Wish for Me by A. Star(Cover picture courtesy of Goodreads.)

Three wishes. Two lovers. One destiny.

When the snarky Glory St. Pierre discovers the gold mechanical vase in her deceased grandmother’s basement, she has no idea that she has uncovered a priceless treasure: a genie lamp. With a real genie inside. A very sexy genie with a not-so-sexy grudge against the entire human race.

Irving Amir hates being called a genie. He’s a Djinn, and he is none too happy to be in the service of Glory, who is as intolerable, and beautiful, as humans come. Now he owes her his gratitude for freeing him and three wishes. Damn his luck.

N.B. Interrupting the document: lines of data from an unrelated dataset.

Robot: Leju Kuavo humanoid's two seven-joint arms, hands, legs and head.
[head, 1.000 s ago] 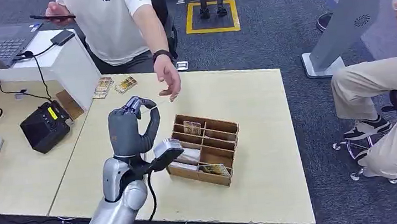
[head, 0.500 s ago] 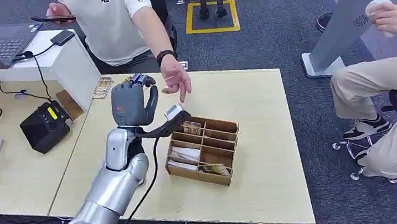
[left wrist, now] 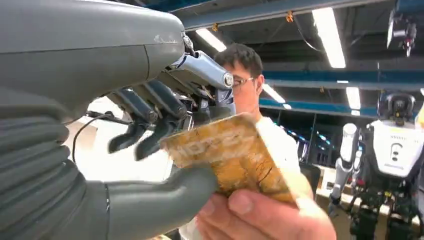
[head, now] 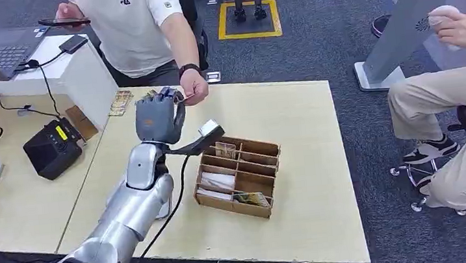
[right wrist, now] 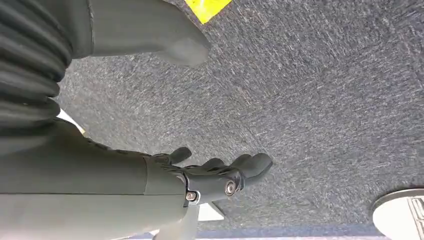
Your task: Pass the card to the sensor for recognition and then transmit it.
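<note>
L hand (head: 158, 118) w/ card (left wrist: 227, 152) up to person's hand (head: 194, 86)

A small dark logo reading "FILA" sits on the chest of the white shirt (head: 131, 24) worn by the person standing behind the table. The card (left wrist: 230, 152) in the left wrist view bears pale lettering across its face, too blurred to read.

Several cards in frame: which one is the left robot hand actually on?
The card at the table's far edge, gripped by the left robot hand and also by the person's hand. The others lie in the wooden box or loose on the table.
</note>
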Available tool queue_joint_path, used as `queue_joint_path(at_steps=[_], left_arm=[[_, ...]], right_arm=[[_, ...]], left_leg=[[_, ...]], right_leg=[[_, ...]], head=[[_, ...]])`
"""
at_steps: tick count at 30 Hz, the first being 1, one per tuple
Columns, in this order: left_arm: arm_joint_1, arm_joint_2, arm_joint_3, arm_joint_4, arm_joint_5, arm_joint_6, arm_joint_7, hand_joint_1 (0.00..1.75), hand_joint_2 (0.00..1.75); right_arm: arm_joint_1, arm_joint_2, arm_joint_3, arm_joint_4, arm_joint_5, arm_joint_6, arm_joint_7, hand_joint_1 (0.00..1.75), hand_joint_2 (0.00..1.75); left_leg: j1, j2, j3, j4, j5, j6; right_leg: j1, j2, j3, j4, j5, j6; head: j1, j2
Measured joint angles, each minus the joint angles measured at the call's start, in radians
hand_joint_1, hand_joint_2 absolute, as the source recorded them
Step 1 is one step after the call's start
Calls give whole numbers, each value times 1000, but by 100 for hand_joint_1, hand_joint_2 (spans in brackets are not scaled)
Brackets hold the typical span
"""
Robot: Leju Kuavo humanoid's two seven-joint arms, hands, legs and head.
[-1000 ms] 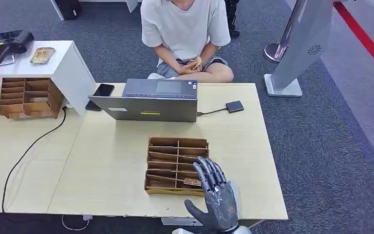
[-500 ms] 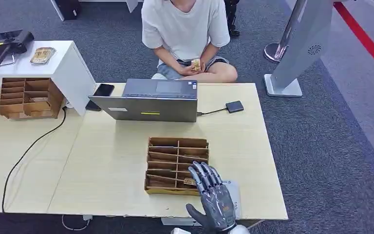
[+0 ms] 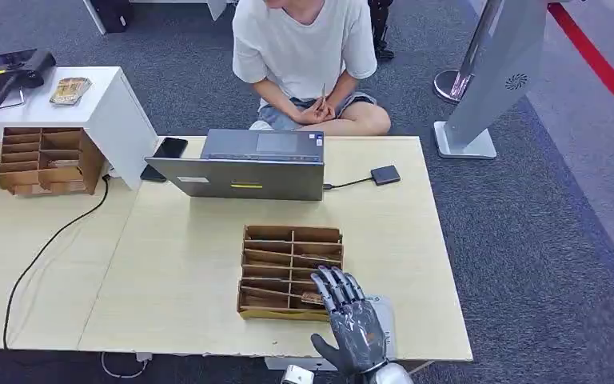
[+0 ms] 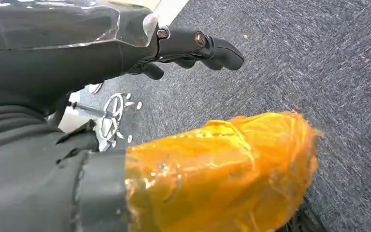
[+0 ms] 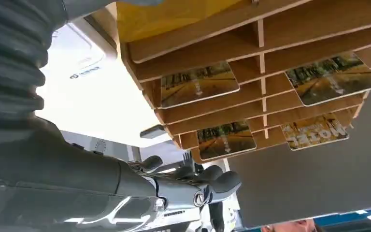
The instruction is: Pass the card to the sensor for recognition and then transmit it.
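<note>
1. Head view: right hand [image 3: 352, 320] hovers with fingers [image 3: 332, 286] spread and holding nothing over the near right corner of the wooden rack [image 3: 291, 272] on the surface [image 3: 184, 272].
2. Cards [image 5: 199, 83] lie in the rack's slots.
3. Left hand [image 4: 193, 46] hangs above carpet, fingers loosely curled, holding nothing.

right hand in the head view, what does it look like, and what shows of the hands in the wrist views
In the head view the right hand is metallic grey, with dark segmented fingers and a thick grey thumb. The right wrist view shows a black ribbed cover, a glossy dark body and rounded dark fingertips with a small round screw at a joint. In the left wrist view the left hand has the same glossy dark shell and dark fingers.
</note>
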Motion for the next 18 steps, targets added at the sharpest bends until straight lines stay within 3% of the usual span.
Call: queue_joint_path(at_steps=[7,18], left_arm=[[0,0,-3,0,2,0,0,0,0],[0,0,-3,0,3,0,0,0,0]], right_arm=[[-7,0,0,19,-1,1,0,0,175],[-15,0,0,22,-9,1,-1,23,175]], left_leg=[[0,0,0,0,0,0],[0,0,0,0,0,0]], right_leg=[[0,0,0,0,0,0],[0,0,0,0,0,0]], head=[[0,0],[0,0]])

But an arrow through the shoulder alerts Irving to the fact that he is being hunted, and after a truce dinner with Glory ends with them both almost being killed, hating each other goes right out the window. As feelings change and love starts to develop, they must dig through the secrets and lies to find the truth…a truth neither of them will ever see coming.

[Full disclosure: I received a free ebook in conjunction with the blog tour in exchange for an honest review.]

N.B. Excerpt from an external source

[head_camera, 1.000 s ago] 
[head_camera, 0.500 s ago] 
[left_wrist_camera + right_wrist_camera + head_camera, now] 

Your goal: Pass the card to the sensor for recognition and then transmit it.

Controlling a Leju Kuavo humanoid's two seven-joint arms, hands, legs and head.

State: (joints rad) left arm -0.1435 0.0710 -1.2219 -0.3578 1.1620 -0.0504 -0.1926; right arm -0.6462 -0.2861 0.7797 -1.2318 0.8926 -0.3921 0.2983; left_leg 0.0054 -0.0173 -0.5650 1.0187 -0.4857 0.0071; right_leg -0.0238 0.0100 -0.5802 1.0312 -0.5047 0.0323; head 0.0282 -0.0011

Wish for Me is a really hard book to describe.  On one hand, you’ve got a fantasy element: a djinn.  On the other hand, the djinn in question, Irving, leaves in a steampunk world where he tinkers with gadgets like a steam-powered motorcycle and an adorable mechanical bat with artificial intelligence.  So I guess the best way to describe this book is genie steampunk.  How you describe it doesn’t really matter in the scheme of things, but it does explain why I was so thrown for a little bit when the different elements were introduced.

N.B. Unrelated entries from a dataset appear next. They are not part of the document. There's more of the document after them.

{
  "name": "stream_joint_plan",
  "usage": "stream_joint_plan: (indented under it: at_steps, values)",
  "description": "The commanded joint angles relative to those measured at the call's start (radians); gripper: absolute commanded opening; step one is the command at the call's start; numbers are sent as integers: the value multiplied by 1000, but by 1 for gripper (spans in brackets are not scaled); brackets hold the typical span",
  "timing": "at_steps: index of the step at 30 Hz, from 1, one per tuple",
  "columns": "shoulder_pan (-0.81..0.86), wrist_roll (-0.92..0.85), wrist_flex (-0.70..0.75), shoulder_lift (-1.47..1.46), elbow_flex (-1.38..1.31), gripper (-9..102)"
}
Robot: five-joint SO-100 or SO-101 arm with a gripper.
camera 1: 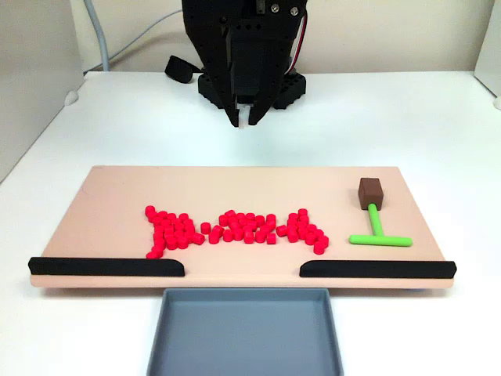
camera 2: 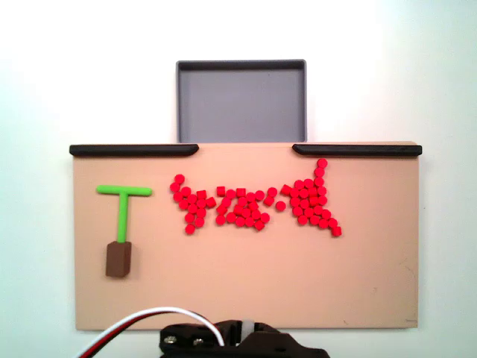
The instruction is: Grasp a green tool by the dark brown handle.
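Claw (camera 1: 243, 120) hanging tip-down over the bare white table (camera 1: 407, 117), behind the far edge of the tan board (camera 1: 235, 184) in a fixed view. Open just a crack, a thin gap between the two tips. Holding nothing, touching nothing.

Green tool (camera 1: 377, 232) lying flat on the board, at the right end in that same view, at the left end (camera 2: 123, 209) in the other fixed view. Well apart from the claw. Dark brown handle (camera 1: 369, 193) at the end of the thin stem, pointing toward the arm's side of the board; same block (camera 2: 118, 259) seen from above. Crossbar at the other end, near a black strip (camera 1: 377, 269).

Heap of small red cubes (camera 1: 235, 228) spread across the middle of the board, just beside the tool but not touching it. Second black strip (camera 1: 106, 267) at the other end of the same edge. Grey tray (camera 1: 244, 333) sitting past the gap between the two strips, off the board.

Nothing lying between the claw and the brown block, only bare table and bare board.

Black arm (camera 1: 243, 47) standing tall over its base, bent down at the wrist. Top of the arm (camera 2: 246, 343) with red, white and black wires at the bottom edge in the view from above.
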Motion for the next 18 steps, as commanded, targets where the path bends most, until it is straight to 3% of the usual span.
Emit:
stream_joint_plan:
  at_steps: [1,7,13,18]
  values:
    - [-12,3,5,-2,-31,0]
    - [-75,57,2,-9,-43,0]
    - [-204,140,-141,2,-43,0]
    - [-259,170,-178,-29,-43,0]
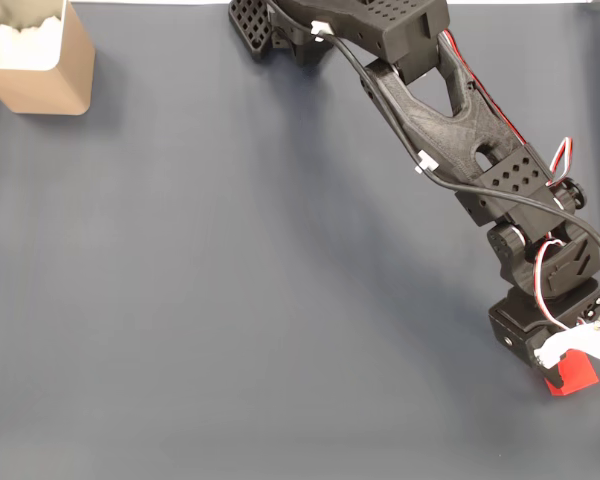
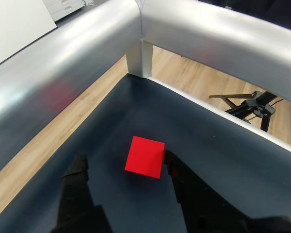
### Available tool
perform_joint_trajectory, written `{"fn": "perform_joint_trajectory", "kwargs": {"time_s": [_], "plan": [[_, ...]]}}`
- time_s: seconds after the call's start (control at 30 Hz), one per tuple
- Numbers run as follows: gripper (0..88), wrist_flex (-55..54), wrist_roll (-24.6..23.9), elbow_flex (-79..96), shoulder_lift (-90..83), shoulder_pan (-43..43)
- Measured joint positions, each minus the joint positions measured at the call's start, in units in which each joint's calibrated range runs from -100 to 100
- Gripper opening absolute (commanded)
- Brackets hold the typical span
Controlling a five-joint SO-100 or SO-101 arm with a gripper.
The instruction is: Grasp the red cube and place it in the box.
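A: Fixed view, far-left corner of the mat: box [image 1: 42, 70], tan walls, white inside. Well apart from everything else.

B: Arm?

A: Arm [image 1: 450, 110] runs from the far edge to the near-right corner. Cube [image 1: 570, 373] sits there on the mat [image 1: 230, 280], partly under the gripper [image 1: 565, 350].

B: Wrist view?

A: Gripper [image 2: 123, 162] spread. Cube [image 2: 144, 157] lies between the fingers; right finger [image 2: 170, 162] touching or just beside it, left finger [image 2: 79, 165] apart. Silver rail [image 2: 136, 29] behind.
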Motion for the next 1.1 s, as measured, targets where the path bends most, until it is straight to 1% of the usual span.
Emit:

Glory is not your typical heroine, believe me.  She’s covered in tattoos, is independent, knows her mind and isn’t really afraid to speak up unless it comes to feelings.  And she’s got curves!  That’s a really far cry from a lot of heroines and it was a really, really refreshing change to read about someone who was reasonably self-assured.  Glory certainly has her vulnerabilities and flaws but it’s not like she’s one of those annoying shrinking violets.  Irving on the other hand, is very mysterious and sometimes mischievous but once he cares for someone, he’s not afraid to show it.  Even though humankind has done so many horrible things to djinns like him, he still learns to see Glory as one person rather than hold her responsible for what’s happened in the past with other humans.  They’re both very different people and personalities so when they realize they’re becoming attracted to each other, things get complicated pretty quickly.  I could go on and on about their attraction but I don’t want to spoil too much here.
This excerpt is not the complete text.